I am home from teaching at a Land Trust conference in Denver. I stayed with a new friend in Boulder. I drove three round-trips between Boulder and Denver. At the close of each forty minutes on the highway, my eyes felt as though they had been sand-papered.
My friend's home was a haven, her back-yard green solace. The highway, the downtown, the hotel in which the entry-lounge to the Ladies Room was the size of my cabin, were a shrill of not so much white noise, as noise the awful brilliance of burning phosphorus. Only later, driving home somewhere west of Colorado Springs, did I understand the assault I had come through, the assault a million people occupy each day. Thirty years ago foot soldiers in Viet Nam called white phosphorus "Willy Peter". When it slashed down from the sky onto a grunt's skin, it burned clear to the bone.
I thought of the deep-hearted and weary people I had taught at the conference. My writing workshop had been named "Sharing the Passion". Seventy people bent their heads over their notebooks and wrote. They read. Their words were both radiant and fierce. A few of them said, "This is beautiful, but aren't we preaching to the choir? We need to write to reach the people we aren't reaching."
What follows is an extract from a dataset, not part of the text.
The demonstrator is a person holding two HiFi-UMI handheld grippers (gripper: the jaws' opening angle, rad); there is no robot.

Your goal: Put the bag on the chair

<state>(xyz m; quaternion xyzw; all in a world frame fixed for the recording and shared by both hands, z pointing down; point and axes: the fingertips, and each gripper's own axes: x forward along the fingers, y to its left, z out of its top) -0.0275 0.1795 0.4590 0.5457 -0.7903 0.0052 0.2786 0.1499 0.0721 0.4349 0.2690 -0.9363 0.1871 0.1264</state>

I thought of the choir, of the unreachables, of the people who might be neither, or both. I was grateful to be in the silence of my car and to find myself in the heart of a long valley. South of Saguache I followed a ribbon of last light. The Sangre de Cristos were on my left. They were cobalt. The mountains on my right cast a black shadow across them. The tops of the mountains on my right were covered with indigo stormclouds. All this black and blue. Not bruises, no, anything but bruises.
Red-gold lances of sunset slashed through the clouds. They spotlighted an impossible undulation of pink sand dunes in a dark valley.
I thought of my kin Robert, how he might have pulled over and painted. I burned the picture into my mind. And I wondered if preaching to the choir is not a waste, but precisely the gift we can give each other---we who are deep-hearted and weary, we who perservere in believing that if we just try harder, just find the magic words, the tone-deaf will hear our song; the color-blind will see our art.
And those lost in the shrill of busybusybusy and bumper-to-bumper? For them, we bring out the beauty with which we have been blessed---and trust some of them will hear.